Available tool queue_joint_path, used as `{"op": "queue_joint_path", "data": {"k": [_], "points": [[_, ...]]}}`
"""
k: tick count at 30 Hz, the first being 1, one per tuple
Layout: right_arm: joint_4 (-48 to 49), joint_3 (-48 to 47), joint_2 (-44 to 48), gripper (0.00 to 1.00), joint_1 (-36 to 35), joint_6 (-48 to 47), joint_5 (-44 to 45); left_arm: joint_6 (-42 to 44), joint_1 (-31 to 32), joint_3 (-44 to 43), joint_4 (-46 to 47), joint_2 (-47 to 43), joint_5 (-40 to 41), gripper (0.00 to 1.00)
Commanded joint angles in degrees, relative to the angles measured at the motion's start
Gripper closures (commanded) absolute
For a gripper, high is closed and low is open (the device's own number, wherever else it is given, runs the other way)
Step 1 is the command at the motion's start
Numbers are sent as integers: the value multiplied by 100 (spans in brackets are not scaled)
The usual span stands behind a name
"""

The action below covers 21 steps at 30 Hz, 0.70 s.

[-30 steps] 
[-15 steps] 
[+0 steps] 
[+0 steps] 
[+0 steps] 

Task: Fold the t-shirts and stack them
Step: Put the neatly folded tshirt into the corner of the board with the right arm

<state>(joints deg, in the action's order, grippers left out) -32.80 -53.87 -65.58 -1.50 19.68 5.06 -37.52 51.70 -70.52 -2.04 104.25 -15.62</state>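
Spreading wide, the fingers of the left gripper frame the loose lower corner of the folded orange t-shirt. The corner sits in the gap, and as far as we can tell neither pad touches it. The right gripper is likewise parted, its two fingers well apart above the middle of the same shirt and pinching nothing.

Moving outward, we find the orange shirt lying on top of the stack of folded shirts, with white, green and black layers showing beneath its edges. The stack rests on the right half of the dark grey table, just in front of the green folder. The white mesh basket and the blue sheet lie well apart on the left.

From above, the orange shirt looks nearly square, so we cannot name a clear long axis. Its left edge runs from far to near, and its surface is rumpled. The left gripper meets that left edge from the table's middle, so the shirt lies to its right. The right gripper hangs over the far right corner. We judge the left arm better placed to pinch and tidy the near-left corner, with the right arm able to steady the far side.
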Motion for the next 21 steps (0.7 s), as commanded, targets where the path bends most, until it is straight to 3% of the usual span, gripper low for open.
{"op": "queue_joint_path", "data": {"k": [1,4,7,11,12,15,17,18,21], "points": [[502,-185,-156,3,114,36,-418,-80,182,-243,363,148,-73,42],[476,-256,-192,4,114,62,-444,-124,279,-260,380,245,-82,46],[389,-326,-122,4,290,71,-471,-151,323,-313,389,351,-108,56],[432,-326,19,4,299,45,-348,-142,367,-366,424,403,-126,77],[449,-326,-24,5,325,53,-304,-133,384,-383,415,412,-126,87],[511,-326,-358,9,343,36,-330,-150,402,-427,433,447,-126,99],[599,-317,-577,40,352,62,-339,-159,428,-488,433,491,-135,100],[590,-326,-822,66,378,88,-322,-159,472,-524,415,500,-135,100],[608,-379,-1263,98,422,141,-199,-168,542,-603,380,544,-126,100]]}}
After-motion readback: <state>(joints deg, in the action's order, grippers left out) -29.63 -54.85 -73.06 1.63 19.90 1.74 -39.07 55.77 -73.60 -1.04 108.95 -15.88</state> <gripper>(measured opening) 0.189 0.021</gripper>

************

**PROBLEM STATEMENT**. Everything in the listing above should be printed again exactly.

**OUTPUT BELOW**.
Available tool queue_joint_path, used as `{"op": "queue_joint_path", "data": {"k": [_], "points": [[_, ...]]}}`
"""
k: tick count at 30 Hz, the first being 1, one per tuple
Layout: right_arm: joint_4 (-48 to 49), joint_3 (-48 to 47), joint_2 (-44 to 48), gripper (0.00 to 1.00), joint_1 (-36 to 35), joint_6 (-48 to 47), joint_5 (-44 to 45); left_arm: joint_6 (-42 to 44), joint_1 (-31 to 32), joint_3 (-44 to 43), joint_4 (-46 to 47), joint_2 (-47 to 43), joint_5 (-40 to 41), gripper (0.00 to 1.00)
Commanded joint angles in degrees, relative to the angles measured at the motion's start
Gripper closures (commanded) absolute
For a gripper, high is closed and low is open (the device's own number, wherever else it is given, runs the other way)
Step 1 is the command at the motion's start
Numbers are sent as integers: the value multiplied by 100 (spans in brackets are not scaled)
The usual span stands behind a name
"""

The action below covers 21 steps at 30 Hz, 0.70 s.

[-30 steps] 
[-15 steps] 
[+0 steps] 
[+0 steps] 
[+0 steps] 

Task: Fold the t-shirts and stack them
Step: Put the neatly folded tshirt into the corner of the board with the right arm

<state>(joints deg, in the action's order, grippers left out) -32.80 -53.87 -65.58 -1.50 19.68 5.06 -37.52 51.70 -70.52 -2.04 104.25 -15.62</state>
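Spreading wide, the fingers of the left gripper frame the loose lower corner of the folded orange t-shirt. The corner sits in the gap, and as far as we can tell neither pad touches it. The right gripper is likewise parted, its two fingers well apart above the middle of the same shirt and pinching nothing.

Moving outward, we find the orange shirt lying on top of the stack of folded shirts, with white, green and black layers showing beneath its edges. The stack rests on the right half of the dark grey table, just in front of the green folder. The white mesh basket and the blue sheet lie well apart on the left.

From above, the orange shirt looks nearly square, so we cannot name a clear long axis. Its left edge runs from far to near, and its surface is rumpled. The left gripper meets that left edge from the table's middle, so the shirt lies to its right. The right gripper hangs over the far right corner. We judge the left arm better placed to pinch and tidy the near-left corner, with the right arm able to steady the far side.
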Motion for the next 21 steps (0.7 s), as commanded, targets where the path bends most, until it is straight to 3% of the usual span, gripper low for open.
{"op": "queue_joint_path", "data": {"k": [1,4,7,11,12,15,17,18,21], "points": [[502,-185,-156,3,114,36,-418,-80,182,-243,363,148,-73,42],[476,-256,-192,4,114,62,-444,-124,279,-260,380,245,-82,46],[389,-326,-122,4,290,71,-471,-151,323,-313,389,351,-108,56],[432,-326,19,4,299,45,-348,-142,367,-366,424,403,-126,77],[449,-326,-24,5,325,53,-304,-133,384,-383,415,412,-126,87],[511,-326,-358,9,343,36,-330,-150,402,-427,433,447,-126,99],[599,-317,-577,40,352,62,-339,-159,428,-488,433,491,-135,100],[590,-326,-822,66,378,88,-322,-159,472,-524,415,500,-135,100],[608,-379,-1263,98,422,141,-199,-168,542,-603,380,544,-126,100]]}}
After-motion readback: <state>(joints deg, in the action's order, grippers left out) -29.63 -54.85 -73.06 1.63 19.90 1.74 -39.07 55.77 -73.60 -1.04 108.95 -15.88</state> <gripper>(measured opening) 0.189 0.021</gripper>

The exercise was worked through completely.